I will spend a little bit of time—because I have had a fair bit of time cut out of this—on the modelling debate. Senator Ian Macdonald has said that it is tough living in the bush and, yes, it is. In some ways you do have to spend a lot of time in the car and you do not have access to public transport. But I have lived in both rural and urban areas for long periods of time. There is a trade-off here and a little bit of common sense is needed.
When I lived in Brisbane I lived on the south side and worked on the north side. On a good day, it took me 35 minutes to get to work; on a bad day it took me an hour and a half. To get to my local golf club or play my local sport in Brisbane it would take me anything up to two hours to get across town, depending on the time of day, to get to wherever I needed to go.
Now, in Townsville I live three blocks away from my office. It takes my son 10 minutes to get to school. To get to his sport on the weekend there is nothing more than five or 10 minutes away, and he plays a lot of sport. He plays soccer over at Murray, he plays rugby at Hughes Street and he has got friends all over town. So there is that break. But I have played football in the bush as well and I know that when you leave Toowoomba to play Goondiwindi and St George, that there is a fair bit of distance to be covered there. Schiz McWilliam would be very proud of you there, Barnaby. When you do that sort of thing there are pluses and minuses to living in the cities and the bush to get that done.

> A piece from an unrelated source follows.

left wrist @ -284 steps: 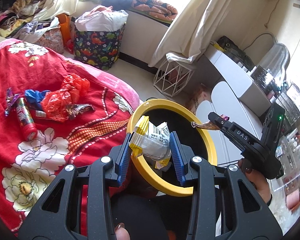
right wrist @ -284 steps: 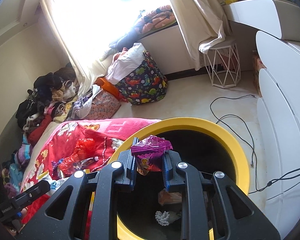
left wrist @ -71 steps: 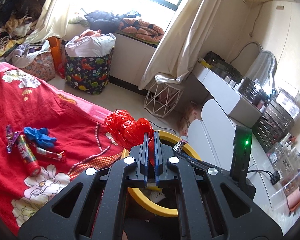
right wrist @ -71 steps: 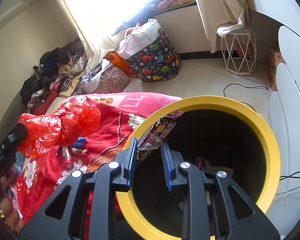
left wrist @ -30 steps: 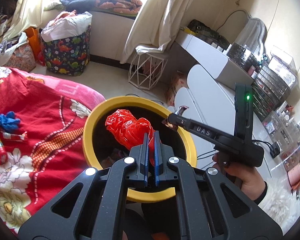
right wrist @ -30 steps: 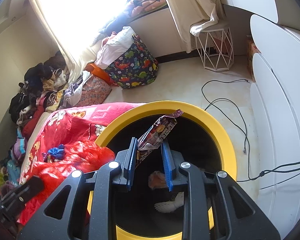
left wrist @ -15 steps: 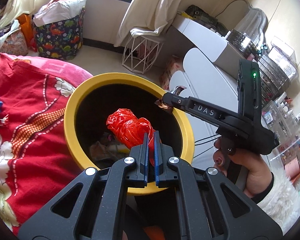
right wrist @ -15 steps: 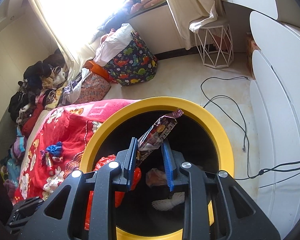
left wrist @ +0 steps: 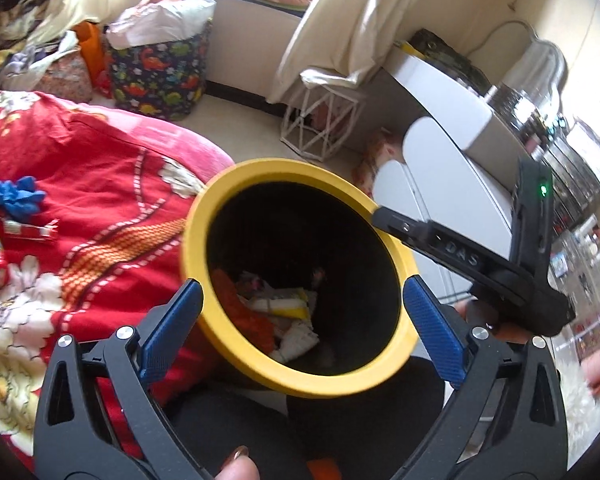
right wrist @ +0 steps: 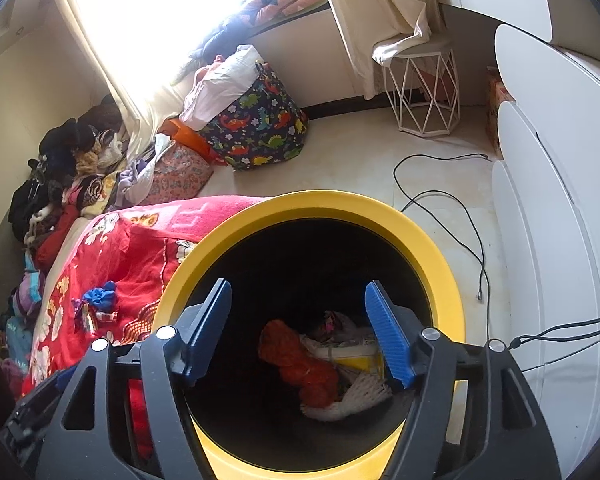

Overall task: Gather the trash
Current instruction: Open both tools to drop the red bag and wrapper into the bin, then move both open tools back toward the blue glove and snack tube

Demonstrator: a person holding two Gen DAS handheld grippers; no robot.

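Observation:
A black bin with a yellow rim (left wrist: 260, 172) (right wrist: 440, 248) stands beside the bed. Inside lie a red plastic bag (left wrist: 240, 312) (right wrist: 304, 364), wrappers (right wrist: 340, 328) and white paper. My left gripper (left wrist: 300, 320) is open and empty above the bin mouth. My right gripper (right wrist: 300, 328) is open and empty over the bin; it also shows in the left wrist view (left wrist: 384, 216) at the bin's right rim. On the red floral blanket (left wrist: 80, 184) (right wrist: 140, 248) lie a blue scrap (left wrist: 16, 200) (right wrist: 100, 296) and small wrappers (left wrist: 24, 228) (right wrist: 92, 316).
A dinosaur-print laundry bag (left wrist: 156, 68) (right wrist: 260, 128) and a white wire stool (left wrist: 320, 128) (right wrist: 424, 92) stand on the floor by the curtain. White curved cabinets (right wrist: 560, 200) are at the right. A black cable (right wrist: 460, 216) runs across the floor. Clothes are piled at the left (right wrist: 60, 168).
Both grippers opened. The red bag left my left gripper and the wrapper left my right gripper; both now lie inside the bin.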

I also want to address the flood levy that the member for Fraser spoke about. I was not so much upset about the actual levy being raised, it was just that it was the first option. Labor's first option always is to raise a tax. Labor's first option on anything is never to look inward, never to look at your own situation; it is always to look at other people to make sure that they can pay. That is what I objected to in the flood levy—the very first option was that we should just raise another tax. We are going well now in this country with very low taxes but falling terms of trade. However, if we have a spike in interest rates—and we are a price taker country—we will need to be able to service our debt. If we do not service our debt and if we do not build the roads of the 21st century and if we do not invest in infrastructure, we will not be able to maintain our edge, we will not be able to get our goods to market, we will not be able to get our goods to port, we will not be able to develop the north of Australia. There has been—
Mr Katter interjecting—
I will just take the interjection. The member for Kennedy has been in state and federal parliament since 1974. We have done more about developing the north of Australia in the last eight months than he has been able to achieve in the previous 40 years. So the member for Kennedy can sit there and we will see all this verbal diarrhoea come out of him shortly about where we are going to go and what he is going to do and how he is going to do it, and you know he is just as irrelevant as he will ever be. Your day is done, mate! It is over! You are no longer relevant.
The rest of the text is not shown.